**Exercise goal**
Retype all of the data that follows, line for line.

**Dataset excerpt**
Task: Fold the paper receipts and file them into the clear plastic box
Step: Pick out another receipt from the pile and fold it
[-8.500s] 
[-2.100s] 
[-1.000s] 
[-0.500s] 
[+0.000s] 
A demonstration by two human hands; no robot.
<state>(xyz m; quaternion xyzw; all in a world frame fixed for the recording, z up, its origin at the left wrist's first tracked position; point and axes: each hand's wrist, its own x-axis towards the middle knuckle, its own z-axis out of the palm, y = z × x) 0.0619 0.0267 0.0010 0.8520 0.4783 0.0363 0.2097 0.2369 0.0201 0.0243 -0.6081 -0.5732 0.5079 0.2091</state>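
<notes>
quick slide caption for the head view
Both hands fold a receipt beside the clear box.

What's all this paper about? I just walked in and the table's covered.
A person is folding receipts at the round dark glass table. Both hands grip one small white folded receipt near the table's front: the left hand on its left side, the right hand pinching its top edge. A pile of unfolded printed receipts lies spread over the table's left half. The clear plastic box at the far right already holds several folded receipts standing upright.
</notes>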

**Finished exercise**
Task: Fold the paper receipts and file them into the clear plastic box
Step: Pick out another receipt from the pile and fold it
[-8.500s] 
[-2.100s] 
[-1.000s] 
[-0.500s] 
[+0.000s] 
A demonstration by two human hands; no robot.
<state>(xyz m; quaternion xyzw; all in a world frame fixed for the recording, z up, its origin at the left wrist's first tracked position; point and axes: each hand's wrist, its own x-axis towards the middle knuckle, its own z-axis out of the palm, y = z × x) 0.0619 0.0267 0.0010 0.8520 0.4783 0.0363 0.2097 0.2369 0.0201 0.0243 -0.6081 -0.5732 0.5079 0.2091</state>
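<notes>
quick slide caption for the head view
Both hands fold a receipt beside the clear box.

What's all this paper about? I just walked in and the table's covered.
A person is folding receipts at the round dark glass table. Both hands grip one small white folded receipt near the table's front: the left hand on its left side, the right hand pinching its top edge. A pile of unfolded printed receipts lies spread over the table's left half. The clear plastic box at the far right already holds several folded receipts standing upright.
</notes>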

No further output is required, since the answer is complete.